The ideal way to do runtime-checked DbC is not with simple asserts, it's with proper first-class preconditions and postconditions at the language level.

It wouldn't be nice to have to manually ensure that both old and new states of variables are in-scope for postcondition checking. I can imagine that being not just tedious, but error-prone.

> An Assert merely validates the state of a program at a particular point during execution.

Some aspect of the program's state, yes, and hopefully that's all it does.

Interesting to think about the edge-cases here though. Depending on the language, it could accidentally side-effect, or even invoke undefined behaviour, and so actively derail the program.

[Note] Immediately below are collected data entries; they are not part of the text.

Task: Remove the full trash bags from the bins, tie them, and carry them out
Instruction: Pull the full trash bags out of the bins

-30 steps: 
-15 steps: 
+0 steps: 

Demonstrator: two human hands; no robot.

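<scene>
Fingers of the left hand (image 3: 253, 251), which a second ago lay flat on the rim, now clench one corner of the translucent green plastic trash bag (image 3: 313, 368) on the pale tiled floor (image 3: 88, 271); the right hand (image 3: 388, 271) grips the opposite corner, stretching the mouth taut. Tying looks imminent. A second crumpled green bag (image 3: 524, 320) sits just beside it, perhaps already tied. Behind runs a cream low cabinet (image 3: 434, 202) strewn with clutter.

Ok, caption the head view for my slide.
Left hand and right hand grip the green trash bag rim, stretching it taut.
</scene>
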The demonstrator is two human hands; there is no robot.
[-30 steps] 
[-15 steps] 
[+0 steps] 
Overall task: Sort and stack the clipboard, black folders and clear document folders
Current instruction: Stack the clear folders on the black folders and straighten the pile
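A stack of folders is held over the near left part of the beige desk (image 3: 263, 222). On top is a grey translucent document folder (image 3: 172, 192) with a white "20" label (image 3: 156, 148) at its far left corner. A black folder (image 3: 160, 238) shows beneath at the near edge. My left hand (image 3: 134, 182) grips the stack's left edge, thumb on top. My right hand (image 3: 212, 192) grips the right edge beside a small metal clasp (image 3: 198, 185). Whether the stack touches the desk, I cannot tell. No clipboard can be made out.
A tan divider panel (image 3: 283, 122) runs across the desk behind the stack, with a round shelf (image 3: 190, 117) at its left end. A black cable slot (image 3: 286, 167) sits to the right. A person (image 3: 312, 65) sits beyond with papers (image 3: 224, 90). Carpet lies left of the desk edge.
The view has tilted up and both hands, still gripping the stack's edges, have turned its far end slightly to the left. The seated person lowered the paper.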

Can't blame DbC for that though, that's a question of language safety.

> You use it to steer the program to go through only the correct subset of the state space of the program

I'm not sure I follow here. You don't use asserts to steer flow-control, you use them to check aspects of program state.

> You could do this pre/post every executable statement (i.e. write proof of correctness)

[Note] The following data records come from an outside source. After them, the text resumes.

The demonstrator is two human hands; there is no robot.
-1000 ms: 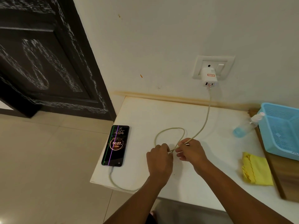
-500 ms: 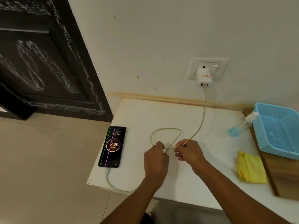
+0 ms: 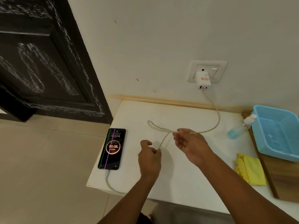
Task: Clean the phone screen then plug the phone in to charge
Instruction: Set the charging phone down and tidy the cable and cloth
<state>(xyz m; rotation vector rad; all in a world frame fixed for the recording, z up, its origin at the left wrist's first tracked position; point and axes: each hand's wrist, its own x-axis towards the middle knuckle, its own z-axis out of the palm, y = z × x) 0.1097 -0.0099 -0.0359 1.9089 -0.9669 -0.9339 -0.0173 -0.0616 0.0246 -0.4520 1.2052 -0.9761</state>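
Note:
A black phone [image 3: 112, 148] lies face up near the left edge of the white table [image 3: 186, 178], its screen lit with a charging ring reading 50.08%. A pale cable [image 3: 215, 113] runs from its bottom end, off the table's front edge, up to both hands, then on to the white charger [image 3: 203, 81] plugged in the wall socket [image 3: 207, 71]. My left hand [image 3: 149, 159] pinches the cable low down. My right hand [image 3: 188, 143] holds it higher, lifted above the table. Between them the cable forms a narrow crossed loop [image 3: 151, 124].
A yellow cloth [image 3: 250, 169] lies at the table's right. A small spray bottle [image 3: 241, 128] leans against a blue plastic basket [image 3: 278, 131] standing on a wooden board [image 3: 273, 178]. A dark door [image 3: 40, 62] stands at the left, over the tiled floor [image 3: 40, 167].
My hands have moved apart, the right one up and to the right, the left one down. The round cable loop has been pulled into a narrow, flattened one.

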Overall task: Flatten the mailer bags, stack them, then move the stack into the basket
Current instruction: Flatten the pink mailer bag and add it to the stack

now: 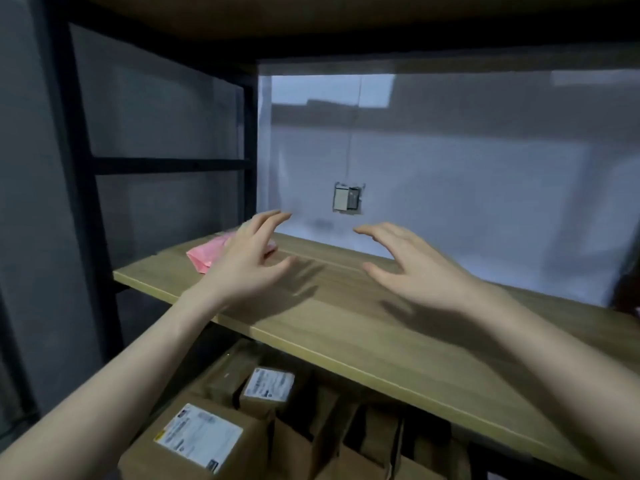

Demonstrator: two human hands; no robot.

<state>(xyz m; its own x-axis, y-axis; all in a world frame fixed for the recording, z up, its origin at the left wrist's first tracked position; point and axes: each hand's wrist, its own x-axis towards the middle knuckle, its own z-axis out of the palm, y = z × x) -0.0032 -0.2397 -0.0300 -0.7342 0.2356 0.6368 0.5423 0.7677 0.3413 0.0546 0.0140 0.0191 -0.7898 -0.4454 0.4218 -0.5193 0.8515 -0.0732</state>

That doesn't constitute a proof of correctness, no more than last time you and I discussed this. [0] Depending on the language, it wouldn't even necessarily prove the correctness of that particular trace, as you haven't proven that you haven't accidentally invoked undefined behaviour.

You hold a minority opinion on this, please stop presenting it as settled fact.

> The point is that when using asserts you think about correctness w.r.t. specifications and nothing else. To think of it as simply validating arguments or in terms of effects on optimization is quite the wrong thing to do.

I'm not sure why you'd think I don't already know that.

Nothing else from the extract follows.